By Woody Schuldt
Revised on: May 19, 2013
Woody received a master's degree in Counseling Psychology at the University of North Florida, and he currently practices as a Licensed Mental Health Counselor. Woody creates therapy worksheets, writes articles, and maintains TherapistAid.com.
The DSM-5 (Diagnostic and Statistical Manual of Mental Disorders, Fifth Edition) will be the first update to the diagnostic manual since the DSM-IV-TR in 2000. Changes to the DSM have broad implications including the categorization of disorders for research purposes, the way disorders are conceptualized and what disorders will qualify for insurance reimbursement.
We've compiled a list of the biggest changes in the DSM-5. This list is not exhaustive—it covers the changes that are perceived as being the most influential, or simply the most interesting.
Autism Spectrum Disorder
The DSM-5 has done away with the old distinction of Asperger's disorder, childhood disintegrative disorder, and pervasive developmental disorder, in favor of the single autism spectrum disorder diagnosis. There is consensus that these disorders represent a single condition at varying levels of severity.
Specific Learning Disorder
Reading disorder, mathematics disorder, disorder of written expression, and learning disorder not otherwise specified have been combined under the single diagnosis of specific learning disorder.

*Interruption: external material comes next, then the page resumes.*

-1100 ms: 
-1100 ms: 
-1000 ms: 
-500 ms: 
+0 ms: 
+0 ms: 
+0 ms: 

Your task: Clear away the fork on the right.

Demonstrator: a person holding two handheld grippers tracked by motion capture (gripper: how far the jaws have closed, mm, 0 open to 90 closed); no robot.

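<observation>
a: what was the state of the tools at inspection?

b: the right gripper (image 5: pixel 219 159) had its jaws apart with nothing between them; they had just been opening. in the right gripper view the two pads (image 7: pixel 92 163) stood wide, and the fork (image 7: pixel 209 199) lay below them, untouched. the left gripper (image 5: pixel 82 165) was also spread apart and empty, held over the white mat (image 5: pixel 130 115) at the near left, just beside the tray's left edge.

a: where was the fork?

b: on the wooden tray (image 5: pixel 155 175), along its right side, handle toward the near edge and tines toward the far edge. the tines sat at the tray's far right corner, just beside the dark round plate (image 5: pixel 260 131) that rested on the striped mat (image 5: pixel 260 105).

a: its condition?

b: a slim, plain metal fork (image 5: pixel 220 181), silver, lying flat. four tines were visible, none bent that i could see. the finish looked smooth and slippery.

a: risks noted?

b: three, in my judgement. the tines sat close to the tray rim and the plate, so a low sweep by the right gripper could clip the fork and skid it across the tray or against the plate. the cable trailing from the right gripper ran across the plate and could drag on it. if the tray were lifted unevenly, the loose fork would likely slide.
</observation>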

Due to low reliability and poor validity, the subtypes of schizophrenia (paranoid, disorganized, catatonic, and undifferentiated) have been eliminated. These subtypes were poor predictors of treatment response and longitudinal course of schizophrenia. A new approach will be used to rate the severity of schizophrenia's core symptoms.

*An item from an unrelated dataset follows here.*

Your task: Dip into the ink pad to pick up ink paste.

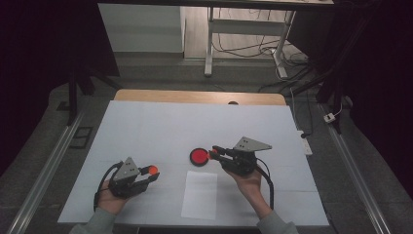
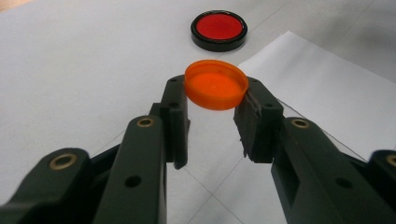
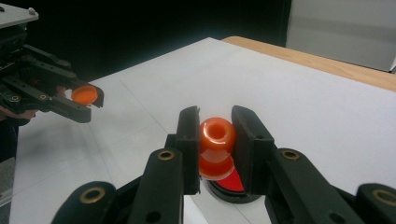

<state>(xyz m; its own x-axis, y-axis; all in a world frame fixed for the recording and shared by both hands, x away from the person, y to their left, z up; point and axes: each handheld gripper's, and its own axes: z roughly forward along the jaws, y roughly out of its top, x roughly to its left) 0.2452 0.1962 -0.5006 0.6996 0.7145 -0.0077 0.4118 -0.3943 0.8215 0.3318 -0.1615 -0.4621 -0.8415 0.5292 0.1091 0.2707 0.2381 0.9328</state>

The specifier of "mixed episode" no longer requires the full criteria for both a manic and depressive episode to occur simultaneously. The new specifier, "with mixed features", can be applied to depressive or manic episodes when features of the other are present.
Major Depressive Disorder
The core criteria of major depressive disorder are unchanged. However, the specifier "with mixed features" can be affixed to a diagnosis of major depressive disorder to indicate symptoms of mania without meeting the full criteria for a manic or hypomanic episode.

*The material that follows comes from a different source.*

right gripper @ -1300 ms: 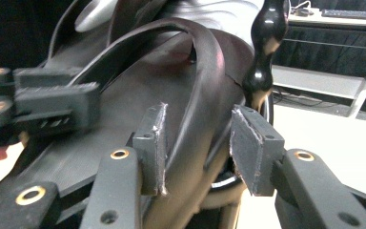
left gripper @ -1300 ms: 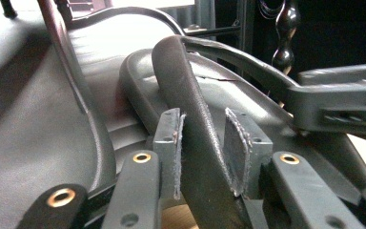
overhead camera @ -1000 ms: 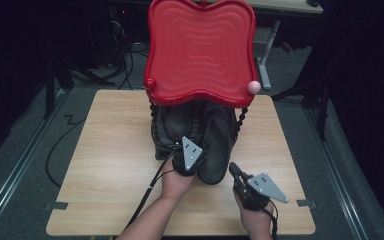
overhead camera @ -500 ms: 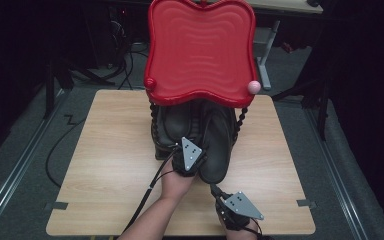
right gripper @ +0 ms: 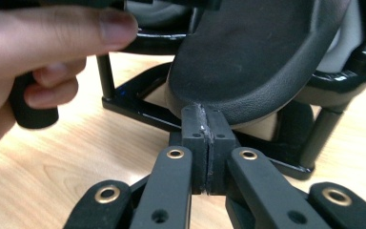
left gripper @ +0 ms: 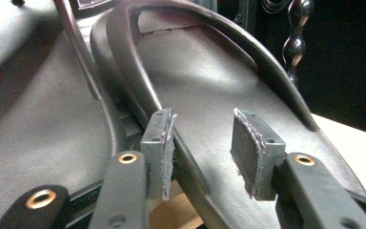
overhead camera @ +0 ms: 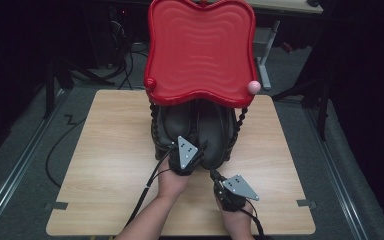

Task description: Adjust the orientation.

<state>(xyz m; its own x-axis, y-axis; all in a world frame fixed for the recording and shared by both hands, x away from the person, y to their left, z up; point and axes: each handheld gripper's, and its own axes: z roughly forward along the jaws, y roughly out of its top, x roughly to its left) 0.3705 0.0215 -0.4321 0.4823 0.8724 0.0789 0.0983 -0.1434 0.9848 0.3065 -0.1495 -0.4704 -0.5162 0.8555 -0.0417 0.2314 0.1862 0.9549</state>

The DSM-IV requirement that individuals over age 18 recognize their anxiety as excessive or unreasonable has been removed. Additionally, the DSM-5 requires that fears must exist for at least 6 months before being categorized as phobic.
Obsessive-Compulsive and Related Disorders
Obsessive compulsive disorder has been removed from the anxiety disorders and moved under the new heading, Obsessive-Compulsive and Related Disorders. Disorders in this category include body dysmorphic disorder, hoarding disorder, trichotillomania (hair-pulling), excoriation (skin-picking) disorder, obsessive-compulsive disorder, and more.
Somatic Symptoms Disorder
Somatization disorder from the DSM-IV has been renamed to Somatic Symptom Disorder. DSM-5 criteria emphasize maladaptive thoughts, feelings, and behaviors, in addition to somatic symptoms. This deviates from the previous emphasis on medically unexplained symptoms.
Disruptive, Impulse-Control, and Conduct Disorders
The DSM-5 introduces a new chapter—Disruptive, Impulse-Control, and Conduct Disorders—which includes disorders characterized by difficulty with emotional and behavioral self-control. Some of these include oppositional defiant disorder, conduct disorder, and intermittent explosive disorder.
Substance-Related and Addictive Disorders
The DSM-5 has expanded the addictions chapter to include non-substance-related addictions. Addictions will no longer be categorized as abuse or dependence, but instead by the rankings mild disorder, moderate disorder, or severe disorder. Rankings are determined by the number of criteria that have been met.
Because gambling has been found to activate the brain's reward system in ways similar to drugs of abuse, and the symptoms are similar to those of substance use disorders, it will now be recognized in the addictions chapter of the DSM-5.
Personality traits and functioning can now be assessed in clients who do not meet criteria for a personality disorder. The DSM-5 emphasizes the functionality of personality traits rather than the diagnosis of personality disorders. Additionally, the threshold of diagnosis for specific personality disorders has been changed to reduce misdiagnosis.
Other Changes in the DSM-5
- Mental retardation has been renamed to "intellectual disability".
- Gender dysphoria will emphasize "gender incongruence" rather than cross-gender identification.
- The bereavement exclusion has been removed from major depressive disorder.
- Agoraphobia and panic disorder are no longer linked, and are now two unique diagnoses.
- Hypochondriasis has been replaced by illness anxiety disorder.
- The criteria for anorexia nervosa no longer require amenorrhea (the absence of menstruation).